12/07/2016

LE CYCLISME POUR MARIE VAN MARCKE EST UNE HISTOIRE DE FAMILLE

Marie Van Marcke est originaire de Leers. Toute son enfance, Marie a été bercée par le cyclisme : d’abord avec le frère de sa grand-mère, Victor Codron,  coureur du Tour de France en 1939, mais aussi son grand-père Moïse Van Marcke, propriétaire d’un magasin de cycle à Roubaix et qui compte plus de 50 victoires sur route et sur piste en tant qu’amateur, et enfin par ses oncles dont l’un, Raymond, a été professionnel dans les rangs de l’équipe BIC en 1970 et 1971.

« Lors de Paris-Roubaix c’est la grand-messe à la maison. Avec mes oncles on regarde la course à la télévision religieusement. Chacun s’exprime à sa manière pour encourager ses favoris, cela donne une ambiance bien sympa à cette réunion de famille. » C’est le point d’orgue de la saison en quelque sorte car Marie Van Marck tant chez elle que chez ses grands-parents est en phase directe avec le cyclisme, « mes oncles nous rendent visite en tenue de cycliste, avec les cales des chaussures qui résonnent sur le carrelage à chacun de leur pas, et toutes les discussions tournent autour du cyclisme. »

Victor Codron a été l’un des rares cyclistes à avoir une carrière avant-guerre et une autre après-guerre. Il a participé au Tour de France sans toutefois se distinguer. « J’ai bien connu Victor, il ne m’a jamais raconté par le détail sa carrière, ce sont  surtout appris par ma grand-mère et mes tantes qui m’ont parlée de lui. J’ai vu une photo où il était accueilli par une foule incroyable lors de son retour à Roubaix après le Tour de France 1939. »

Chez les Van Marcke le Tour de France est sacré et on peut facilement imaginer l’accueil qu’elle a reçu quand elle a annoncé qu’elle irait comme hôtesse sur la Grande Boucle. « J’avais postulé en cachette et quand j’ai reçu la réponse d’ASO j’ai profité d’une réunion de famille pour le dire. Tout le monde était très heureux pour moi et mettait en évidence la chance qui était la mienne. »

A 24 ans ce n’est pas sa première apparition sur la Grande Boucle, mais la quatrième, la première en tant qu’hôtesse protocolaire. La première année elle était hôtesse dans les bus VIP pour le compte de l’organisation Amaury Sports Organisation, la seconde pour BIC toujours aux bus VIP de l’arrivée.

« Depuis l’an dernier ce que je fais est complétement différent. Avec Carrefour je suis sur le podium protocolaire un jour, et aux bus VIP le lendemain.
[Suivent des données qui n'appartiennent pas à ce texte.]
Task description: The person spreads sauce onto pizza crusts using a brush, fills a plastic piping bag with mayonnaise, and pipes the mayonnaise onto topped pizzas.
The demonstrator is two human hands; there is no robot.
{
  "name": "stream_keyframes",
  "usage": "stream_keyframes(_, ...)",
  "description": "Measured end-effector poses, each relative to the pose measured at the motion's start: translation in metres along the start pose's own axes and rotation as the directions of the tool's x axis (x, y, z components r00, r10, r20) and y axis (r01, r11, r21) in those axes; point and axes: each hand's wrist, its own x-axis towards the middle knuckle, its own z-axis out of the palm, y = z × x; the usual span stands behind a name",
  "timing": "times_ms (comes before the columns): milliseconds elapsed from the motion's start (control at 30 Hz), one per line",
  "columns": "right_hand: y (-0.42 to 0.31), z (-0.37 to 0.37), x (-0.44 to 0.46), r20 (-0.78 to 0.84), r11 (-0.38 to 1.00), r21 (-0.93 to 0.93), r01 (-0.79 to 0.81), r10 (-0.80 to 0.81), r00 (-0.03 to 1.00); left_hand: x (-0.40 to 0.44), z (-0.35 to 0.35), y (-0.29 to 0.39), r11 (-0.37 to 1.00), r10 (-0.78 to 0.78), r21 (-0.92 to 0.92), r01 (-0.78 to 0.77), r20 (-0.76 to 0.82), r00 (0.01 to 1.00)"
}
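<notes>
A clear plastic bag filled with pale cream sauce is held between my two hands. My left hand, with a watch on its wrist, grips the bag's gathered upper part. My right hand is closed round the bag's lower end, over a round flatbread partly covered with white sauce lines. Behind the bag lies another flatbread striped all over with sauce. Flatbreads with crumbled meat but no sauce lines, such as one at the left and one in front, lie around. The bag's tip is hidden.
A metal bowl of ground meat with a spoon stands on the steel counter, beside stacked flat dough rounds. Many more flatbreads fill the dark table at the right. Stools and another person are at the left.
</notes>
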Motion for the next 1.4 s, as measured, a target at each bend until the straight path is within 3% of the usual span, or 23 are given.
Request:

Je suis également présente tous les matins au Village Départ pour accueillir les invités Carrefour. C’est une expérience beaucoup plus complète et plus enrichissante que lors des éditions précédentes. »

Etudiante en droit, Marie Van Marcke travaille dans l’événementiel depuis ses 18 ans, en grande partie pour payer ses études. « Je suis en master 2 de droit notarial pour devenir notaire ou autre en fonction de la réforme de la profession actuellement à l’étude. »

 « Il faut être polyvalente par rapport à ce que l’on nous demande. On est parfois amené à intervenir sur des missions qui sont complétement différentes. On est devant des clients qui pensent que c’est notre métier de tous les jours. Il faut à chaque fois se renseigner sur le genre de personnes qui seront présentes pour répondre au mieux aux questions que l’on peut nous poser, ça donne une ouverture d’esprit et de l’expérience dans des domaines complétement différents. Et pourtant c’est un même job : hôtesse. »

Pour le Tour de France Marie Van Marcke se retrouve dans un environnement qui lui est familier. En même temps elle atteint un but, celui d’être au protocole, « c’est ce qui fait rêver toute hôtesse. » Elle avoue également sa satisfaction d’avoir intégré le groupe Carrefour pour cette mission. « En observant de l’extérieur, j’ai remarqué que l’équipe Carrefour était au top niveau. Lorsqu’après l’entretien avec M. Éric Marchyllie celui-ci m’a recruté, j’étais aux anges. L’équipe a la réputation d’être une grande famille et c’est d’ailleurs pour cela que j’avais postulé.»